- _Exercise directions_: Repeat the lines from the line with "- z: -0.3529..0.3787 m" to the line with "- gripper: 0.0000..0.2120" in the listing below, keeping both end lines and adding nothing.

+ + + + + + +

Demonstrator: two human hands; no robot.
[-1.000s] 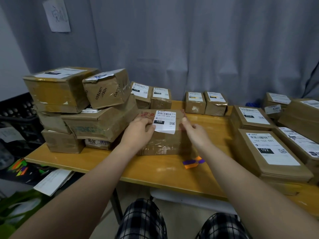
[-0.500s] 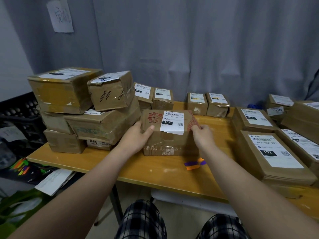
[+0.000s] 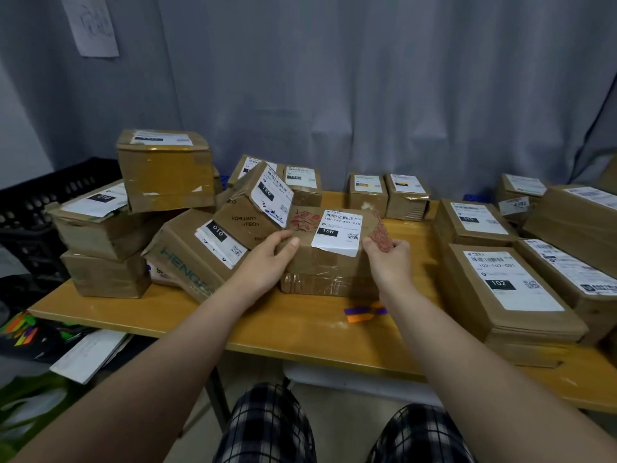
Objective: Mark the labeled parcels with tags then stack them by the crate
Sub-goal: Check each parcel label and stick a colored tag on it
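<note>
Brown parcels (image 3: 329, 265) (white labels), yellow table (image 3: 293, 329), grey curtain (image 3: 367, 95), plaid shorts (image 3: 267, 429).

Grey curtain (image 3: 367, 95) hanging behind the far edge of the wooden table (image 3: 300, 332). White paper sheet (image 3: 90, 25) fixed high, upper left. Below the table's near left corner: loose white papers (image 3: 88, 357) and a blurred green item (image 3: 30, 406).

15H parcel (image 3: 329, 267): brown cardboard, matt, front banded with wrinkled glossy clear tape. Its shipping label (image 3: 337, 233): white paper, matt, smooth. Top box of stack (image 3: 165, 175): cardboard under shiny yellowish tape, scuffed pale patches. Flat 102 parcel (image 3: 531, 320): smooth matt kraft card. Table (image 3: 267, 325): wood-look top, smooth, slight sheen. Curtain (image 3: 367, 95): grey cloth, matt, soft folds. Crate (image 3: 30, 208): black plastic lattice.
</note>
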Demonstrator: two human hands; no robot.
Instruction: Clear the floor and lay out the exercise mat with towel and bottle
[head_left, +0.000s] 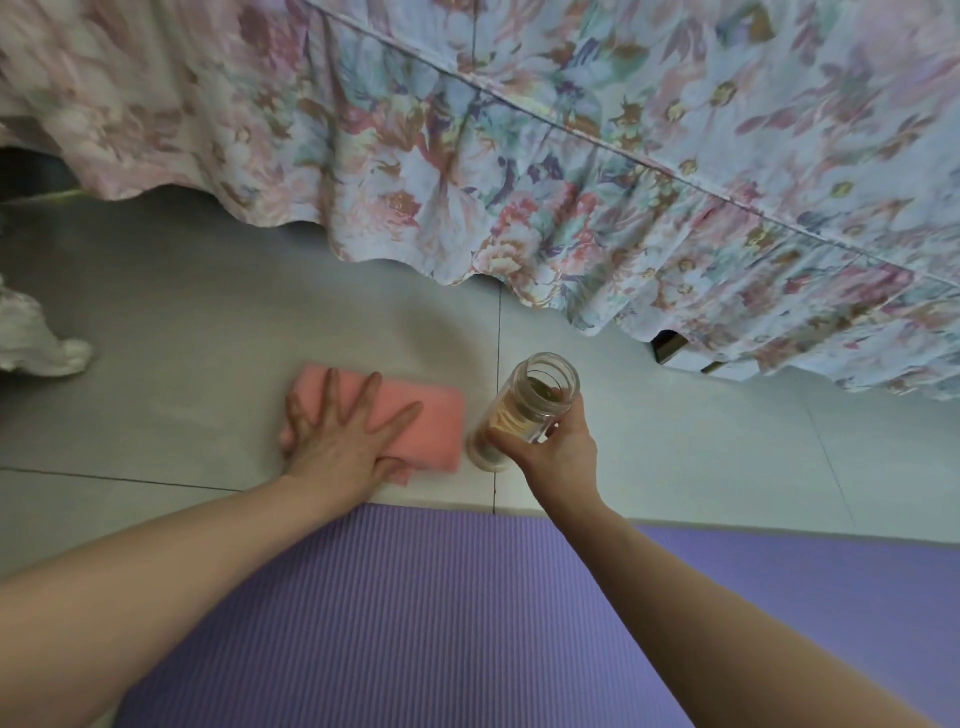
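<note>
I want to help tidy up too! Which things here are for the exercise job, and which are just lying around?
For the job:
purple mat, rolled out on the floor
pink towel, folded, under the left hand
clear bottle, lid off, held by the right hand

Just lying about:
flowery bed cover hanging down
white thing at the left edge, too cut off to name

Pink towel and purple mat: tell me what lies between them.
In the head view, only a bare strip of grey floor tile separates the pink towel from the purple mat; the left hand and forearm reach across it.
</note>
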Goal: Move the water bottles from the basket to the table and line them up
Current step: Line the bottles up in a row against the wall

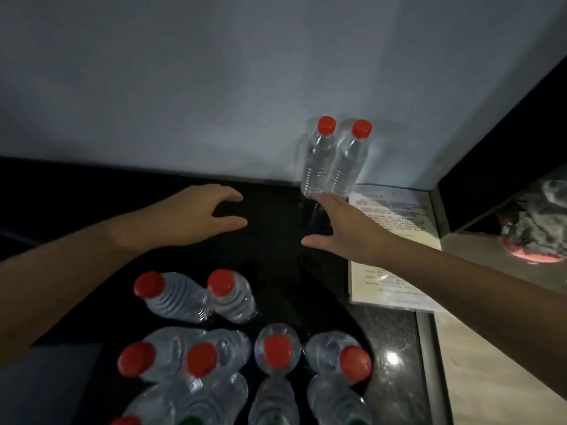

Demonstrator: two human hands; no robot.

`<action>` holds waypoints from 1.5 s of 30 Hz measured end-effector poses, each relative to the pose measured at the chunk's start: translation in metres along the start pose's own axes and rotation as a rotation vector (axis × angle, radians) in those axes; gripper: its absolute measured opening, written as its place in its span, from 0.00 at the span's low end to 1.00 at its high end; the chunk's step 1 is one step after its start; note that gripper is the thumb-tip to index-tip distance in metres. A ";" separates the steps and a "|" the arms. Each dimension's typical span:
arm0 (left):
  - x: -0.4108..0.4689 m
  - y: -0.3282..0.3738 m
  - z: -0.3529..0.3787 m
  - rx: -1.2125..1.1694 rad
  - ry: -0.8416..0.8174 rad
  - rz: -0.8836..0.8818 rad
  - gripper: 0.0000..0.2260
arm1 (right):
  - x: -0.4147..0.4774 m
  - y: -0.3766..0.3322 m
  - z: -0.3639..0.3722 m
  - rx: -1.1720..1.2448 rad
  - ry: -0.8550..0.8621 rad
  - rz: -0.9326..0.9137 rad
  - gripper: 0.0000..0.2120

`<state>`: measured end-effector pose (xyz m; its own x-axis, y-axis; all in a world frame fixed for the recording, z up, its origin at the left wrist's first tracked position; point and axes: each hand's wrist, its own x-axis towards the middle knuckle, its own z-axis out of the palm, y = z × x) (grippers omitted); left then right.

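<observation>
1. Where the table (270, 240) meets the wall (214, 87), two clear, red-capped bottles (334, 161) stand upright, touching.
2. Right hand (340, 228) open, fingertips at their bases.
3. Left hand (196, 214) open, empty.
4. More bottles (245, 348) crowd the near edge.

Two clear water bottles with red caps (334, 157) stand upright, touching side by side, at the far edge of the dark table (270, 210) against the wall. Nearer, two more red-capped bottles (196, 297) stand side by side, and a crowded cluster of bottles (245, 372) fills the near edge.
</observation>
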<state>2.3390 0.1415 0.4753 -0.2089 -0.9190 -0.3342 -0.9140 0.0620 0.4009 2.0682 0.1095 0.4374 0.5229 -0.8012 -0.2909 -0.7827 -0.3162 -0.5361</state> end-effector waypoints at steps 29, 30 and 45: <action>-0.111 -0.096 0.072 -0.619 0.158 0.154 0.19 | -0.025 -0.111 0.076 0.462 -0.111 -0.016 0.21; -0.111 -0.095 0.073 -0.640 0.164 0.141 0.20 | -0.025 -0.109 0.078 0.473 -0.109 -0.025 0.21; -0.003 -0.061 0.039 -0.711 0.330 0.130 0.15 | 0.039 -0.060 0.034 0.521 0.282 -0.053 0.15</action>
<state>2.3819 0.1553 0.4180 -0.0837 -0.9963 -0.0219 -0.4247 0.0158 0.9052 2.1470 0.1146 0.4314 0.3915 -0.9175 -0.0694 -0.4518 -0.1259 -0.8832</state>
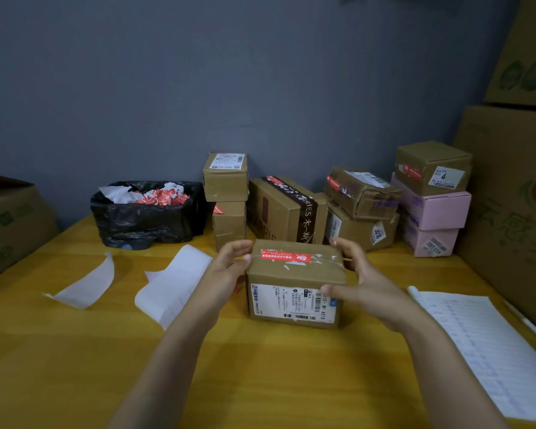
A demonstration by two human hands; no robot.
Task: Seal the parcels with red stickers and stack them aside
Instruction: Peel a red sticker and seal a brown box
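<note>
Head view: a brown cardboard parcel (294,274) bearing a red rectangular sticker (285,256) is gripped between left hand (226,267) and right hand (362,283).

**Cardboard, tape and wood**

The parcel (294,283) I held was matt brown cardboard, its top banded with shiny tape under a glossy red sticker (285,256). The table (260,366) was smooth yellow wood with a soft sheen. The bin bag (146,218) was crinkled, glossy black plastic; the pink boxes (433,212) looked matt.
</note>
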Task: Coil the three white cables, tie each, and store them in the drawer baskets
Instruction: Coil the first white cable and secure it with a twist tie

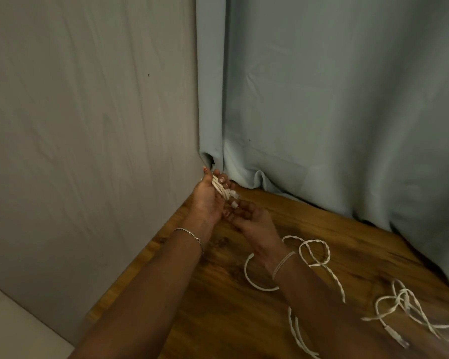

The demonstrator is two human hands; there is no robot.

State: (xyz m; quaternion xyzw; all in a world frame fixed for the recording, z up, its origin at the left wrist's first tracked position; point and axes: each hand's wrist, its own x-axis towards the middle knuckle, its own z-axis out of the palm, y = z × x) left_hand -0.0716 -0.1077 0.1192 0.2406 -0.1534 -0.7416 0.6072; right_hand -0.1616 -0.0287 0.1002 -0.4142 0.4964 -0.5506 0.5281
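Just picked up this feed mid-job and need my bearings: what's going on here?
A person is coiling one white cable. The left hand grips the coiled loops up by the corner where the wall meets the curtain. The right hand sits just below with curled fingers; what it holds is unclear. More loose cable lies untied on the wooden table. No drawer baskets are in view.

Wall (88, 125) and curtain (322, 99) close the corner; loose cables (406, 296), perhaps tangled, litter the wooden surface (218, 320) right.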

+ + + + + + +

- _Your response_:
  - z: -0.3529..0.3787 m
  - rx: -1.2125..1.1694 rad
  - ry: -0.8416..0.8174 rad
  - rz: -0.8836..0.8818 rad
  - gripper: 0.0000..0.2260
arm1 (right):
  - x: -0.4147..0.4774 m
  - y: -0.3766..0.3322 m
  - z: -0.3639..0.3722 m
  - rx: -1.1720..1.2448 rad
  - ry: -0.8550..0.8621 rad
  - rz: -0.9326..0.9137 rad
  - gripper: 0.0000..0.2120

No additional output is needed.